WHAT YOU SHOULD DO
From the first line to the last, write out the material exactly.

-- DATA BELOW follows --

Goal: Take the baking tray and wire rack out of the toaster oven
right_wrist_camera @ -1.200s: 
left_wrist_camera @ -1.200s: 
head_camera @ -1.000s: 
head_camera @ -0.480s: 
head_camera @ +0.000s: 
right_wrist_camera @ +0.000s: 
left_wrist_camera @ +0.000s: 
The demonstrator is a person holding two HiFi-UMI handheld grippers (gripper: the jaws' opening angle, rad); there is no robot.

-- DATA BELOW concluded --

TASK SOLUTION
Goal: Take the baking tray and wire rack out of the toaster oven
right_wrist_camera @ -1.200s: 
left_wrist_camera @ -1.200s: 
head_camera @ -1.000s: 
head_camera @ -0.480s: 
head_camera @ +0.000s: 
right_wrist_camera @ +0.000s: 
left_wrist_camera @ +0.000s: 
The demonstrator is a person holding two HiFi-UMI handheld grippers (gripper: the jaws' opening angle, rad); there is no robot.

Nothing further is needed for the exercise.